▸ EXERCISE REQUIREMENTS:
The answer is to be an exact copy of the lines below running from the line with "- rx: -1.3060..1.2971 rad" down to the line with "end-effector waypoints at", both ends included, and nothing more.

▸ DATA SUPPLIED:
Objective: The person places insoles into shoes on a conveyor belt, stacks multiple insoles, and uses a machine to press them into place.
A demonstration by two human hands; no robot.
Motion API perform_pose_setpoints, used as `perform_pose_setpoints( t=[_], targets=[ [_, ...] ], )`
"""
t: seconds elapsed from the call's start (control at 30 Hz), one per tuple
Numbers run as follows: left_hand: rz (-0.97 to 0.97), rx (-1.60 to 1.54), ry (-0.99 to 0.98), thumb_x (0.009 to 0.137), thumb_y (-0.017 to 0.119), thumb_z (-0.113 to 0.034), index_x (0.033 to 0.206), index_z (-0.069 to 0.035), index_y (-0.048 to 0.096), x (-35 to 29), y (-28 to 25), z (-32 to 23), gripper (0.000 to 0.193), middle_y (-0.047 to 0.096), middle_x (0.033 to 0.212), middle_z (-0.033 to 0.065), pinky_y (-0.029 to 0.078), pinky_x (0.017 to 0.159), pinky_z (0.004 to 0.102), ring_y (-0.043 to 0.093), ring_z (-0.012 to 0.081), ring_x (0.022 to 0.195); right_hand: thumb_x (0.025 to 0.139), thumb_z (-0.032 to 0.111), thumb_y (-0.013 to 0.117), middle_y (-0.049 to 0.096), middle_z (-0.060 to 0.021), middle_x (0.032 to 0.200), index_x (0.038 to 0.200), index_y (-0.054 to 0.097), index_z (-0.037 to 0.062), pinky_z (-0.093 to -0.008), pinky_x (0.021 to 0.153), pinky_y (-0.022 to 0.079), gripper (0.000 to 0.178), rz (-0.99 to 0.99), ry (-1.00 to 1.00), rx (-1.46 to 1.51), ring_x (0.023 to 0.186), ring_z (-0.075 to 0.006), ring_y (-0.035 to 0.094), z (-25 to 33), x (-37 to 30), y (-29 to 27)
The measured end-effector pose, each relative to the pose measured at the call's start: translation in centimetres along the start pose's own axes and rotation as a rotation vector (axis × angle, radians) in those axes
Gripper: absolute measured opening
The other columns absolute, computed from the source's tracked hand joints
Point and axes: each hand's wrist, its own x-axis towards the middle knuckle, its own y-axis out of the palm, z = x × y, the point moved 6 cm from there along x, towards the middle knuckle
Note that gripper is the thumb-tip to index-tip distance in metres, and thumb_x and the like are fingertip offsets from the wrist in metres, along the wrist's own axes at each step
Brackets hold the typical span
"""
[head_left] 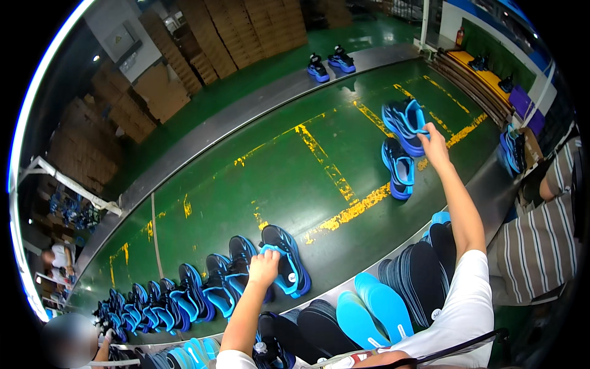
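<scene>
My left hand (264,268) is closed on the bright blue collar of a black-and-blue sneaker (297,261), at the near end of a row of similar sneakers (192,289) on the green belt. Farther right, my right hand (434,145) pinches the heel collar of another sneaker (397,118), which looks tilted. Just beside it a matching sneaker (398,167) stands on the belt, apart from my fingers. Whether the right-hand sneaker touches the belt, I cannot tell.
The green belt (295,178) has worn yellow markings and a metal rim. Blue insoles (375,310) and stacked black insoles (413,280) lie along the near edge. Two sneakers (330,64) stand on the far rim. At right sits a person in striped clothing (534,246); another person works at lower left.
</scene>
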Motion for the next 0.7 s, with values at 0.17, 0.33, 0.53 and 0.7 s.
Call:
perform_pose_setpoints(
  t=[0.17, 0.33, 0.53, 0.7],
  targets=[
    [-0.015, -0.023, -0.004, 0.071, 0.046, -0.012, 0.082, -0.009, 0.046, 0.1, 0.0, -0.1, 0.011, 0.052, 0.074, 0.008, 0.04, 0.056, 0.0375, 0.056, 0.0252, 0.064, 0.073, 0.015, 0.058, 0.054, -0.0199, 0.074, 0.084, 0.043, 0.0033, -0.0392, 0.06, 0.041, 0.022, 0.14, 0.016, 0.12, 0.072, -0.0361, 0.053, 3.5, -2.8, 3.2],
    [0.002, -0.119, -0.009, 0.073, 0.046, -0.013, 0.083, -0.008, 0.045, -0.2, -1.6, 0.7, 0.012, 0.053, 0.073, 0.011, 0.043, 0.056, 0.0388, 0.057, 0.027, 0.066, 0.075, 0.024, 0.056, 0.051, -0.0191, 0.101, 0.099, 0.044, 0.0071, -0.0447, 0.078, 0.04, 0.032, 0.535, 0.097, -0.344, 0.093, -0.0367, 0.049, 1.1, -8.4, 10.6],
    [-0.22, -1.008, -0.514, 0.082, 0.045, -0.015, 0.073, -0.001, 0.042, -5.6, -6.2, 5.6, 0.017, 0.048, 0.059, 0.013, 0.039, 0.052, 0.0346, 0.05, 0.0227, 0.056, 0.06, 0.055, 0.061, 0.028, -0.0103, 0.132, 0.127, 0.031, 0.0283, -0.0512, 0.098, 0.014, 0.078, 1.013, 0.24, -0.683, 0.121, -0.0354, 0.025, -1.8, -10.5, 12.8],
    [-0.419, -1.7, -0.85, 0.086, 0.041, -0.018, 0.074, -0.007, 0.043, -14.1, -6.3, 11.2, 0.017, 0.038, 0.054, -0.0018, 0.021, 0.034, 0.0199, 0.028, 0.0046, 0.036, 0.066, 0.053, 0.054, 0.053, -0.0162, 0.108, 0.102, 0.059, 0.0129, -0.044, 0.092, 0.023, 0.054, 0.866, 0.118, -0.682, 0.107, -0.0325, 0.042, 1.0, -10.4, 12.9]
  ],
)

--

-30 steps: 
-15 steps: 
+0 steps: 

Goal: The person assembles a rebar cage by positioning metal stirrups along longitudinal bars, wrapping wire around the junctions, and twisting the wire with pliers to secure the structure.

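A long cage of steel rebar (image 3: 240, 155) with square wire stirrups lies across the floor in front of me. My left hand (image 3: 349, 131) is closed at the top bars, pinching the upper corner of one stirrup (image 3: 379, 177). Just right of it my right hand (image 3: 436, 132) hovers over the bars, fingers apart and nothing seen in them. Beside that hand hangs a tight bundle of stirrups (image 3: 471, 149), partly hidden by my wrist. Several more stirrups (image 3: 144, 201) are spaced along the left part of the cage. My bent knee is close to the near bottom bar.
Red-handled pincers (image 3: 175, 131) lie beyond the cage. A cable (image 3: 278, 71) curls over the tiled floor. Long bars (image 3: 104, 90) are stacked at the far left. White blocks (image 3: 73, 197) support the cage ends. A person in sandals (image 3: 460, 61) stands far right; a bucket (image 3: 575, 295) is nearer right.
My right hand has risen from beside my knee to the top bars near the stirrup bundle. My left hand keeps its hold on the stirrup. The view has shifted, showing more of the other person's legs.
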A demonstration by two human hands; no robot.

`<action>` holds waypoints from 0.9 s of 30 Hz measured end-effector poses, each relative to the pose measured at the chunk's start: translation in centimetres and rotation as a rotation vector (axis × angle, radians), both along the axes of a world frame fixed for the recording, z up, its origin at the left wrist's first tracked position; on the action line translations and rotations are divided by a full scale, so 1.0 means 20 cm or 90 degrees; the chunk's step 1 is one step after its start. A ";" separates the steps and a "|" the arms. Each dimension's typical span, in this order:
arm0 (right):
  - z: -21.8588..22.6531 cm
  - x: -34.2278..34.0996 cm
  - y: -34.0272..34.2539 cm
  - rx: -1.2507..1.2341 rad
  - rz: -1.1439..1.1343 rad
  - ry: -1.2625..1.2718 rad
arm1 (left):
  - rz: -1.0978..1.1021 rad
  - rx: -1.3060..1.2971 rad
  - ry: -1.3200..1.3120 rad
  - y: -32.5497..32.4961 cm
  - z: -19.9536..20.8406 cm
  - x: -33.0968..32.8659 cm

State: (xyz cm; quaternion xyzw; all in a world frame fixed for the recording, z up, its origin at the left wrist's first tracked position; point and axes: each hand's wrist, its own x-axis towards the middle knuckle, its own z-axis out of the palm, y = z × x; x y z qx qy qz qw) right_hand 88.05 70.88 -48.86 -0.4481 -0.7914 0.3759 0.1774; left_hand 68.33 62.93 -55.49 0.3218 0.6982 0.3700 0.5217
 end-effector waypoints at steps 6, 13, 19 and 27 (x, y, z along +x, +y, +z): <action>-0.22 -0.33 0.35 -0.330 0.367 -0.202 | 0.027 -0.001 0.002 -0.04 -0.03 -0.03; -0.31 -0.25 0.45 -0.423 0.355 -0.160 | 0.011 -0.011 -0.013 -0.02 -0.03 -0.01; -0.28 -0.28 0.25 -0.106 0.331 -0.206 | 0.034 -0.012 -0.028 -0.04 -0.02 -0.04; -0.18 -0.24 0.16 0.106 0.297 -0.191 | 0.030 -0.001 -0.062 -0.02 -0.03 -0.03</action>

▸ SOLVED EXERCISE:
  - rx: -1.3060..1.2971 rad
  - ry: -1.3200..1.3120 rad
  - y: -32.5497..32.4961 cm
  - z: -19.9536..20.8406 cm
  - x: -33.0968..32.8659 cm

State: (xyz cm; quaternion xyzw; all in a world frame fixed for the recording, z up, its origin at the left wrist's first tracked position; point and axes: each hand's wrist, its own x-axis towards the middle knuckle, its own z-axis out of the palm, y = z × x; x y z qx qy qz qw) right_hand 88.05 70.88 -48.86 -0.4481 -0.7914 0.3759 0.1774; left_hand 68.33 62.93 -55.49 0.3218 0.6982 0.3700 0.5217
 end-effector waypoints at steps 6, 13, 19 and 27 (x, y, z along +x, +y, +z): <action>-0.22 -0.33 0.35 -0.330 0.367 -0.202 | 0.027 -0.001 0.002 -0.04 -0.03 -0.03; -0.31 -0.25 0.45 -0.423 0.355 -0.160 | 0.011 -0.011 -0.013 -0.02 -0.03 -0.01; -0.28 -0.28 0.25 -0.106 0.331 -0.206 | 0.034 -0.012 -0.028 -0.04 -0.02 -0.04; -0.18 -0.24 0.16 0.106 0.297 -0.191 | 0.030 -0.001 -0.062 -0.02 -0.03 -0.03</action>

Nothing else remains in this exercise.